Il romeno “Monstri. - Monsters.” di Marius Olteanu, è stato votato dai lettori del Tagesspiegel come miglior film. Presentato nella sezione Forum, è certamente l'esordio più importante da parecchi anni nel cinema di Bucarest. Olteanu, già noto per i cortometraggi, ha realizzato un film alla Cristi Puiu, capofila della scuola romena, ma con una sua forza originale. “Monstri.” è la storia di una coppia, raccontata un po' alla “Mommy”, con le immagini di formato quadrato che si aprono solo nel terzo e ultimo capitolo. L'intreccio, raccontato da più punti di vista, è abbastanza semplice, ma non va svelato, costruito, come fa il regista, sul filo del mistero e dei colpi di scena. È però un'esplorazione sui sentimenti, sull'amore, la fine dell'amore, il tradimento, l'inganno, il senso della famiglia, l'ipocrisia e il mettere su casa e il vendere l'appartamento dove una coppia ha vissuto. I piccoli fatti narrati da Olteanu acquistano un valore più ampio di ciò che sembrano rappresentare. Sullo sfondo ci sono le difficoltà economiche, il razzismo strisciante, l'indifferenza verso gli altri, un diffuso rancore e il pregiudizio. Tra vicende intime dei personaggi e questioni sociali, il regista trova un equilibrio miracoloso e fa parlare soprattutto il cinema

Merita attenzione il documentario “The Magic Life of V” del bulgaro Tonislav Hristov, conosciuto per “The Good Postman”, che è stato presentato nella sezione Generation. È la vita, seguita per circa sei anni, dell'adolescente Veera che, grazie ai giochi di ruolo Grv o Larp, si è creata una quasi alter ego, V, personaggio dei giochi che non dice bugie. In questo modo la ragazza è riuscita a superare la violenza familiare di un padre che picchiava tutti quando beveva e che non ha visto per dieci anni. Hristov tiene la camera vicina ai personaggi e riesce a cogliere le contraddizioni di una storia anche respingente, ma c'è un che di magico che contrasta la violenza.
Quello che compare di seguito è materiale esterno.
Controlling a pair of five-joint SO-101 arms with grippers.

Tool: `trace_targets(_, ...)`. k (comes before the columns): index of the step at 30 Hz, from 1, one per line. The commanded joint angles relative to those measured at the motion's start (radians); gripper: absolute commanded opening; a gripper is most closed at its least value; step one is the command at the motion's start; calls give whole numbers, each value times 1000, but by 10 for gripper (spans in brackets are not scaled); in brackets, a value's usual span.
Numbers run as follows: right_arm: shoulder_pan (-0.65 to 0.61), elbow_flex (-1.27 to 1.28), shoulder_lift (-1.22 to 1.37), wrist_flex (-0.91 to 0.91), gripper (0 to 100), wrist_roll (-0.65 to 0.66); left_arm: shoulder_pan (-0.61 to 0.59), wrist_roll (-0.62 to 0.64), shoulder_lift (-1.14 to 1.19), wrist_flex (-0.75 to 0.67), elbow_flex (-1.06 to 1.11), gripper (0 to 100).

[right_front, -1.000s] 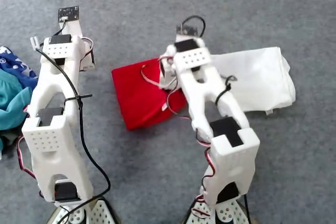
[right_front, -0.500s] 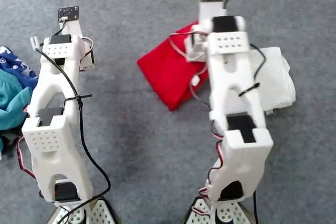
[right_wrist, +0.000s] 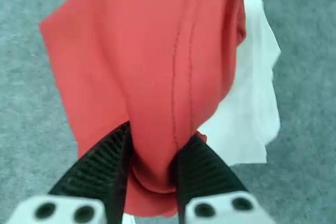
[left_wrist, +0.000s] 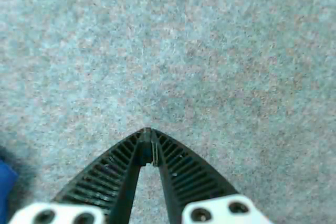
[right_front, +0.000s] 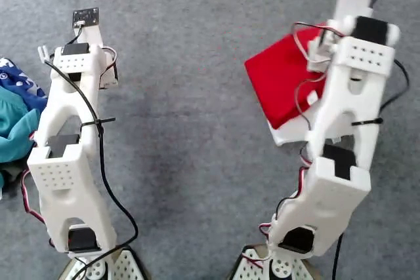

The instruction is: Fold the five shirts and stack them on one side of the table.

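Red shirt (right_wrist: 157, 51) (folded) over white shirt (right_wrist: 257, 103) | right jaws clamp it | left jaws closed, empty, above table (left_wrist: 210, 51)

Overhead, the white shirt (right_front: 289, 137) near the right edge of the tabletop (right_front: 184, 162) is almost wholly covered. The red shirt (right_front: 279, 80) hides most of it and the right arm (right_front: 348, 96) crosses both, leaving a pale strip along the red shirt's near edge. The arm also hides the red shirt's right-hand part and the spot where it is gripped. At the tabletop's left edge, a heap of blue and teal cloth (right_front: 16, 119) is cut off; how many shirts it holds cannot be told. In the left wrist view, a blue scrap (left_wrist: 3, 182) is too cropped to identify.
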Motion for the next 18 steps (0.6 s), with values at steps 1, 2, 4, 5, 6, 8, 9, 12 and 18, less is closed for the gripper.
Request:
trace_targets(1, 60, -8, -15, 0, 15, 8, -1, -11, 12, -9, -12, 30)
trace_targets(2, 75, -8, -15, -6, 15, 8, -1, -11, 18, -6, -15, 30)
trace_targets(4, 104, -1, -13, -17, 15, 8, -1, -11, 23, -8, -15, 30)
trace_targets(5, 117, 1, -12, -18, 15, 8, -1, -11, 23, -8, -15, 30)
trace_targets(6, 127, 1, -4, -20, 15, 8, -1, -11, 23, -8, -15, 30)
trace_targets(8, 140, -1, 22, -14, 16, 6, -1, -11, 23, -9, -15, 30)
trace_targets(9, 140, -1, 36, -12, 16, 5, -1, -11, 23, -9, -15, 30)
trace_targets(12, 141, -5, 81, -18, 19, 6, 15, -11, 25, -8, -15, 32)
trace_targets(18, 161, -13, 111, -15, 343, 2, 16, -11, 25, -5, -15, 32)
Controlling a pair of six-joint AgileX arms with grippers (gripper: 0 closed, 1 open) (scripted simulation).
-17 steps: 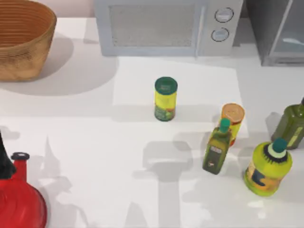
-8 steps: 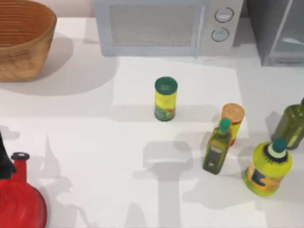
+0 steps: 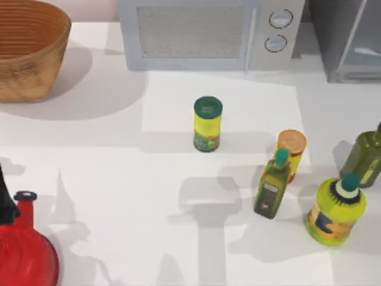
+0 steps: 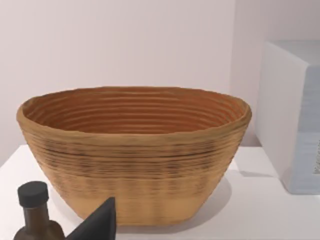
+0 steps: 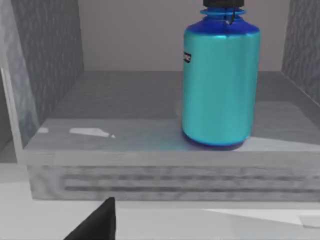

Non entusiasmante invece “Kameni govornici” del bosniaco-canadese Igor Drljaca, un documentario in quattro capitoli sulla Bosnia e su progetti turistici azzardati, tra Medjugorie, le piramidi di Visoko, la costruzione di Andricgrad e il lago salato di Tuzla. La fine della Jugoslavia e del suo sistema sociale è solo accennato, mentre si cerca di raccontare il declino, la denatalità, la memoria e progetti di sviluppo un po' fuori misura. Lo spunto migliore di Drljaca è mostrare il terreno comune che c'è ancora tra le diverse comunità, più simili di quanto credano.